GOAL OF THE EXERCISE>
Take the data below and filter it for lines containing the word "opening"; show each line found.

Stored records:
----------------------------------------

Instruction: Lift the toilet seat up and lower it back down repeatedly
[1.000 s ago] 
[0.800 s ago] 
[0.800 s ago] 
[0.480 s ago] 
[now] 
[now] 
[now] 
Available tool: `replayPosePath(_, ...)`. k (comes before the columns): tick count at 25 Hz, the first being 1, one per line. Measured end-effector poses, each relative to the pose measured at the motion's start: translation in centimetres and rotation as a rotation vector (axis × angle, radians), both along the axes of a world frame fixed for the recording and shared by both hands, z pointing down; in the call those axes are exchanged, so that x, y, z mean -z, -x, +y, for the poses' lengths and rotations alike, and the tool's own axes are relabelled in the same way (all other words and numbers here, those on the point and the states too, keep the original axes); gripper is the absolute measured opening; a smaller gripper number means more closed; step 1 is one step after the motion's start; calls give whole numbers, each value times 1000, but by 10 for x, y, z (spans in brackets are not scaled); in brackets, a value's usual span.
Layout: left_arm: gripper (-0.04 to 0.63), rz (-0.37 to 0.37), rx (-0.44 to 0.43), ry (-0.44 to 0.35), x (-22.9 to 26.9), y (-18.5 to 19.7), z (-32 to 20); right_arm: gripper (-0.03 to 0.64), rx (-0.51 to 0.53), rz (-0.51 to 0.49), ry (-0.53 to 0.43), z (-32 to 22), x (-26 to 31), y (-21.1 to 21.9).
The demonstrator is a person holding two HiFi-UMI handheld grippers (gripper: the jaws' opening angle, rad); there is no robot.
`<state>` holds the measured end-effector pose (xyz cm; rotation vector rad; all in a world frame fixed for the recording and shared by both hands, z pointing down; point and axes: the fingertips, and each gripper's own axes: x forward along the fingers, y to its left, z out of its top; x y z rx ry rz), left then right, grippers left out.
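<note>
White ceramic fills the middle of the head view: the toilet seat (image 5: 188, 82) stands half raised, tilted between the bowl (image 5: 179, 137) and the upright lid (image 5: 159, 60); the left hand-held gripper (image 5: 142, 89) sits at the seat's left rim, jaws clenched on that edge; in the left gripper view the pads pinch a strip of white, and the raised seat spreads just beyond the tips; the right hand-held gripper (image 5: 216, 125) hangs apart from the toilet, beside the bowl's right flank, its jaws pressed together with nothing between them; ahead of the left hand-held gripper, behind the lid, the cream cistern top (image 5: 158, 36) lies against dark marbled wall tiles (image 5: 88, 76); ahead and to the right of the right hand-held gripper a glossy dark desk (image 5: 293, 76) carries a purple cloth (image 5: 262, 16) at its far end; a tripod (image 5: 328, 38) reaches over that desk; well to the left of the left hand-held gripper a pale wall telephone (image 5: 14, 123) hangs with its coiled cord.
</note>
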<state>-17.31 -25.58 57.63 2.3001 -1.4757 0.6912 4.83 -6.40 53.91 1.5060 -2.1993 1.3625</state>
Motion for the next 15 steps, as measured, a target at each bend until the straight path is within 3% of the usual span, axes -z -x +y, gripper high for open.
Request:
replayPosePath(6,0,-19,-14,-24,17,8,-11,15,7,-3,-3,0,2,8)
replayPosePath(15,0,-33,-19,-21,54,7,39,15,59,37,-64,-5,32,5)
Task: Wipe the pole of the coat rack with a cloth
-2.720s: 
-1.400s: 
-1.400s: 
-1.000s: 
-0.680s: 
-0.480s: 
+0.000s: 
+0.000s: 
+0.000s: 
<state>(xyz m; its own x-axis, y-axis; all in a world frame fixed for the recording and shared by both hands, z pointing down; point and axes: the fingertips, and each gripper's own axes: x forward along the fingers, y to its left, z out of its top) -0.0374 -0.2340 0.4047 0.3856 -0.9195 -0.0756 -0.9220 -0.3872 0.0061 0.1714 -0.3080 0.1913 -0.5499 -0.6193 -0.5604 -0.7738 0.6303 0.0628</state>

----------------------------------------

EXERCISE RESPONSE>
Available tool: `replayPosePath(_, ...)`. k (comes before the columns): tick count at 25 Hz, the first being 1, one per line. Measured end-effector poses, each relative to the pose measured at the motion's start: translation in centimetres and rotation as a rotation vector (axis × angle, radians), both along the axes of a world frame fixed for the recording and shared by both hands, z pointing down; in the call those axes are exchanged, so that x, y, z mean -z, -x, +y, for the poses' lengths and rotations alike, and the tool's own axes are relabelled in the same way (all other words and numbers here, those on the point and the states too, keep the original axes); gripper is the absolute measured opening; a smaller gripper number means more closed; step 1 is one step after the motion's start; calls give whole numbers, each value times 1000, but by 10 for x, y, z (spans in brackets are not scaled); in brackets, a value's usual span.
The demonstrator is a person holding two HiFi-UMI handheld grippers (gripper: the jaws' opening angle, rad); there is no robot.

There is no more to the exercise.